I sat on a granite boulder beneath a big, old Digger pine beside the stream, and with a cup of coffee and a cigarette doing duty examined my artifacts. It must be my Cherokee blood that responds so to such an environment. I could well imagine the Indian and what he had to contend with in living off the land. My thoughts ran to what it must have been like here before the intrusion of the White-Eyes. Then I looked at the .45 casings and the penny. The Indian could never have imagined the culture that would produce such marvels. What a difference between that arrowhead and the .45, and his wampum and the penny with the technology that produced such things.
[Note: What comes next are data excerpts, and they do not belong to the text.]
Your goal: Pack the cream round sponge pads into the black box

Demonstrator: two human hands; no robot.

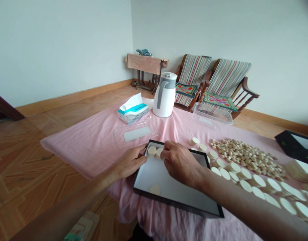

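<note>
A shallow black box point(174, 180) with a pale inside lies in front of me on the pink cloth. My left hand point(130, 161) holds its left rim, thumb on the inner side. In the far left corner stands a short round wooden piece point(151, 151), like a stack of discs. Beside it is a second wooden disc point(159, 153), partly hidden by my right hand point(177, 162). The fingers of that hand are closed at this second disc, their tips mostly out of sight. A single flat disc point(155, 190) rests near the box's front edge.
Rows of wooden discs point(245, 185) and a heap of small beige pieces point(244, 157) lie to the right. Behind are a tissue pack point(133, 113), a white jug point(164, 97), a clear plastic lid point(136, 133) and a clear container point(212, 113). A dark box point(294, 144) sits far right.
</note>
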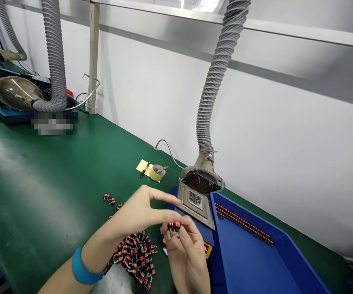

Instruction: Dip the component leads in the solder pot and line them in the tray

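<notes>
My left hand (139, 212) and my right hand (185, 253) meet above the green bench, both pinching a small row of red-and-black wound coils (174, 225) with metal legs hanging down. A blue band sits on my left wrist. Below the hands lies a pile of several loose coils (136, 257) of the same kind, and a few more coils (109, 199) lie farther left. Just behind my fingers stands a small square solder pot (195, 201) on a blue unit.
A grey ribbed fume hose with a round fan hood (201, 181) hangs over the pot. A blue tray (256, 257) at right holds a long row of coils (244, 223). A yellow tape roll (157, 172) and pen lie behind. Another hose and station (17, 96) stand far left.
</notes>
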The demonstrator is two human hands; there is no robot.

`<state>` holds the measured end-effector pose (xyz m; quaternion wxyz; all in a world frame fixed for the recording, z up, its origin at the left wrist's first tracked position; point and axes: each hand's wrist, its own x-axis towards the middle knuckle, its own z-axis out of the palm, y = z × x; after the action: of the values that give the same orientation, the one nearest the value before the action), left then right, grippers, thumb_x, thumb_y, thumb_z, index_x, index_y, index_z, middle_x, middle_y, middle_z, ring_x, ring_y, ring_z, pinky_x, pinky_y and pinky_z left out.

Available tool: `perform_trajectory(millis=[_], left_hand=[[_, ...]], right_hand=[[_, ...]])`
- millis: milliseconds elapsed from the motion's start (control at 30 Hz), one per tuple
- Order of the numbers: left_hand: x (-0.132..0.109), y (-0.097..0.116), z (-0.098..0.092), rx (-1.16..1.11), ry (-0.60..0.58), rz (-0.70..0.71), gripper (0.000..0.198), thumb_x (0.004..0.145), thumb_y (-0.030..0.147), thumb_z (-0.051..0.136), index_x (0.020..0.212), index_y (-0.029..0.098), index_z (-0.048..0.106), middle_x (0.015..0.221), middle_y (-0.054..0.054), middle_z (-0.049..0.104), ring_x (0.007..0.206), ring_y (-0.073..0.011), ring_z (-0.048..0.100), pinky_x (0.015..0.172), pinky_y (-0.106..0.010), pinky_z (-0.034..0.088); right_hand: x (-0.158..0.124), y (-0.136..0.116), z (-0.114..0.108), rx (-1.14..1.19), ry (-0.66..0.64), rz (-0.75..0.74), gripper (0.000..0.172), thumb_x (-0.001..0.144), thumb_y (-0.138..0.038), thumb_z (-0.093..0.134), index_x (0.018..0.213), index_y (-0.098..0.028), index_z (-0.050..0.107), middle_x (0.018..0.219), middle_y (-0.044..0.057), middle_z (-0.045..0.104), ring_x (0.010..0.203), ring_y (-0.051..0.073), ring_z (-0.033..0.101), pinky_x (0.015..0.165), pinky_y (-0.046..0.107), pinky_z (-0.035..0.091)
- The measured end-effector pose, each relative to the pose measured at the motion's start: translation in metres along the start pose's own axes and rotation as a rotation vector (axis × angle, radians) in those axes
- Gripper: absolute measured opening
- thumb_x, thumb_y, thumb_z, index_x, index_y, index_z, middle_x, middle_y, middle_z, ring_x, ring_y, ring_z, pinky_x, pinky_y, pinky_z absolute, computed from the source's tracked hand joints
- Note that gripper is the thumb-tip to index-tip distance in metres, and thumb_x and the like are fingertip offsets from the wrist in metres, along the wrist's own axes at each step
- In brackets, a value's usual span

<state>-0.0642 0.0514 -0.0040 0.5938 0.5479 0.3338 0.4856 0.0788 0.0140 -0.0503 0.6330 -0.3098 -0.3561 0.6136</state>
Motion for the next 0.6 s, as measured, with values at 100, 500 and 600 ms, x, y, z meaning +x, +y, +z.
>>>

And I thought about my eventually coming to question the teachings of the great scholars of the Bible. But I also thought about what that Indian understood in his own culture and environment. His knowledge was certainly extremely limited compared with what European nations possessed. But he functioned well enough in the world he knew. And, as in the allegory of the cave, thought he knew a great deal.
But the Indian's knowledge and expertise were to prove no match for the superior learning and technology of more advanced cultures. I used to be quite an archer and enjoyed the roving ranges, and being quite adept I would enter various archery contests and won quite a few. However, a bow and arrow is no match for a .45 auto. But imagine if you will, the tremendous difference between the time and the world that existed for both the Indian that shot his arrow and the person that stood in the same place firing that .45. Who do you suppose God holds more accountable for knowing what is best on the basis of power and knowledge.
While I long for the simpler way I once knew as a child, while I know that much of what I was blessed with as a child was denied my own children, I, like the Indian, will learn and adapt or perish. The Indian may well have had a profound belief in The Great Spirit, but it did not save him or his way of life when opposed by a greater power with greater knowledge. That he was ignorant of things like systematic theology, having his own equivalent in his own system of superstitions and beliefs, was to prove no match for the great learning and ways of his conquerors.
Thinking on these things I was impressed once more by the seeming accident of birth that made me the beneficiary of being a citizen of the United States, and that I was born in a time of such vast advances in the sciences. And so it is that so many things twist and turn through our lives that bring us to moments of decision that can so thoroughly change things for good or evil. So it is that I began to question so many of the things that I had simply accepted as Articles of Faith that had no sound basis in fact or reason.
I can envy the Indian for his freedom from technology, for his escaping having to pay a mortgage and fight traffic. But as with Henry Thoreau I cannot envy his ignorance and superstitions. I loved my grandparents dearly, but I cannot envy their own ignorance and superstitions. I do believe, however, that, as with the Indian, had they known better they would have done better. They did the best they could on the basis of what they had, and they were honest in those things; and this is the primary lesson each generation is responsible for passing on.
If honesty were the hallmark of politics how different things might be. As it is, the arrow was overcome by the .45, and that overcome by nuclear weapons. While I thoroughly enjoyed archery, when hunting for the family pot I would take a gun. Just what are all the nations hunting for with nuclear weapons? Whatever it is, it is something that despite all the scientific achievements of humankind makes us still a little afraid of the dark.